The auto industry is the largest aluminum buyer in the world, and therefore holds the power to shape the future of aluminum. Automakers should use their leverage to drive fossil-free aluminum production that respects the environment and human rights.

Fossil-free & Environmentally Sustainable Supply Chains

Alumina refining and aluminum smelting are responsible for over 90% of the aluminum industry’s direct greenhouse gas emissions, and these processes are often powered by burning coal. If the indirect emissions from power generation are included, then these account for 70% of total (direct and indirect) aluminum production emissions. Switching to renewable energy to operate smelters and refineries is therefore essential for the aluminum industry to get on track with a Net Zero pathway.

Mining and refining bauxite, the raw input for aluminum, also presents environmental risks. Waste from bauxite mines can contaminate rivers, streams and groundwater sources that communities rely upon for household consumption and irrigation.

Refining bauxite into alumina produces large amounts of red mud, a highly hazardous material that, unless treated and stored properly, can pollute waterways and harm people who come into contact with it. For example, communities in northern Brazil are bringing a group-action lawsuit against an aluminum producer over pollution from the incorrect disposal of toxic waste.

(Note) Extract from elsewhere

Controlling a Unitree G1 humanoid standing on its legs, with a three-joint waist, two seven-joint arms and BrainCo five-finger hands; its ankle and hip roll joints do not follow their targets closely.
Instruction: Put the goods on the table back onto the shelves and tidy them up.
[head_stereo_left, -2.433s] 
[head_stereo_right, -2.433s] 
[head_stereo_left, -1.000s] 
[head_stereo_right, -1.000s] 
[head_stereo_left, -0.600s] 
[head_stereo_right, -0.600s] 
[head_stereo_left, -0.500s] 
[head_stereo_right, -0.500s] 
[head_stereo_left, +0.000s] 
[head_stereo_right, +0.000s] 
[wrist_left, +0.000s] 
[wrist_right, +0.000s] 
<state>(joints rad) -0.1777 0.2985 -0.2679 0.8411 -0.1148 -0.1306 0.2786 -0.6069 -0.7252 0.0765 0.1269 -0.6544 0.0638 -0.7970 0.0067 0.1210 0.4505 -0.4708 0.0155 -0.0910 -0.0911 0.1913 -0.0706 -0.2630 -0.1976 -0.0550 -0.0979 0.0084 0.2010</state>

The auto industry must leverage its considerable buying power to drive demand for fossil-free aluminum that doesn’t lead to environmental degradation.

Human Rights & Responsible Sourcing

According to Human Rights Watch, ”bauxite mining, because it occurs at the surface level, requires access to large tracts of land, often forcing the resettlement of homes or villages, reducing access to farm and pasture land, and threatening communities’ access to housing, food, and the right to an adequate standard of living.”

There are multiple instances globally of bauxite mining and refining violating human rights. In Australia, bauxite mining has historically occurred on land belonging to Indigenous Peoples, who were historically forcibly displaced from or dispossessed of their ancestral lands. A farmer in Guinea estimated that a bauxite mine had destroyed 80 percent of his village’s farmland. In 2010, the failure of a dam in Hungary flooded more than 250 homes, killing at least 10 people and injuring 150 people.

Without proactive intervention from automakers to drive up standards at mines, refineries, and smelters, human rights abuses will continue to blight the industry’s supply chains.